Photo: R. Huggins IslandsEnd [CC BY 3.0 ], from Wikimedia Commons

Rejoinders were written as a response

John MacArthur, noted author and pastor, has affirmed his recent comments concerning anti-social justice. He wrote and published the blog post “Social Injustice to the Gospel” where he claimed to have fought multiple polemical battles over the years against many ideas which threaten the gospel. He then labeled social justice as a dangerous and subtle threat.

Critics have seized on MacArthur's statements. Ryan Burton King, in his blog, wrote a few counterpoints against what MacArthur wrote.

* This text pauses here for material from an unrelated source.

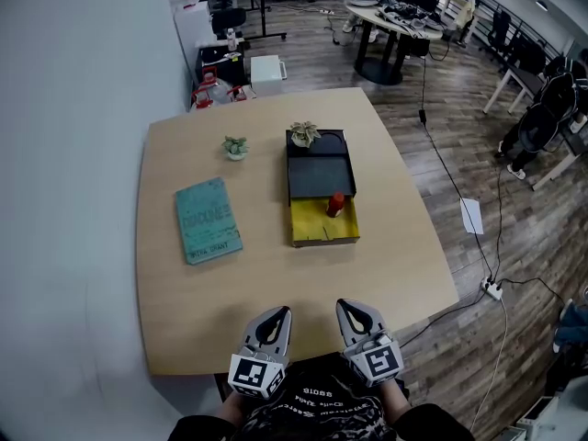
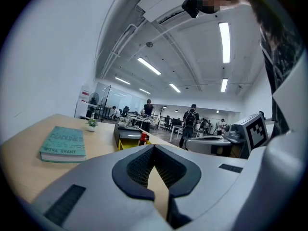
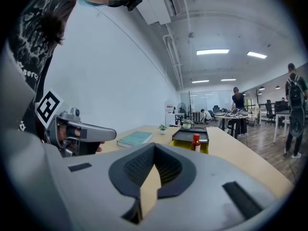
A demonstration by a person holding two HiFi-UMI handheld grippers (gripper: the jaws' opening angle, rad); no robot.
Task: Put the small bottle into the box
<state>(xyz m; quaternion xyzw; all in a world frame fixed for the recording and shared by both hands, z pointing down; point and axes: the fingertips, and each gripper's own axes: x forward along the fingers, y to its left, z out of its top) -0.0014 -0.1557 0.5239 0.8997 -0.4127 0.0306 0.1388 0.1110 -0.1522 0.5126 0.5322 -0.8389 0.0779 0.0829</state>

He pointed out that such state of affairs is nothing new. Christians throughout history have clubbed together to analyze and then respond to multiple crises, both real or perceived. Creed’s from Church Fathers' times and confessions from the Reformation era were soon joined by tracts and petitions from Puritan years. The 19th century saw statements like the 1978 published Chicago Statement on Biblical Inerrancy and 1987 released the Danvers Statement on Biblical Manhood and Womanhood. All these publications represent conservative Christian beliefs all derived from the scripture pages. The MacArthur statement is simply the latest.

MacArthur is not alone in his views. He is lead-signer, followed by 4,400 pastors and associated leaders. They have lent their signatures on a document titled For the Sake of Christ and His Church: The Statement on Social Justice and the Gospel. The signers have added a line which appears to imply that reforming the laws to solve social justices may not bear fruit. The line reads, “We deny that laws or regulations possess any inherent power to change sinful hearts.”

The content goes more conservative deeper into the document. In the "Sexuality and Marriage" section, the statement declares that the signers reject "gay Christian" to be a legitimate biblical category. The Complementarianism section exhorts men to lead the household and the women to be submissive to the men. It then goes on to assert that only qualified men are eligible to lead as bishops or pastors to preach and teach the congregation.

The document also touches upon controversial statements. One of them is the denial of the signers stating that biblical teaching is not compatible with intersectionality, critical race theory, and radical feminism. In response, King said that these terms were weaponized against godly women and men who simply seek reconciliation and justice. The godly men were described as individuals who are regarded as trustworthy and faithful guides in the spiritual sense.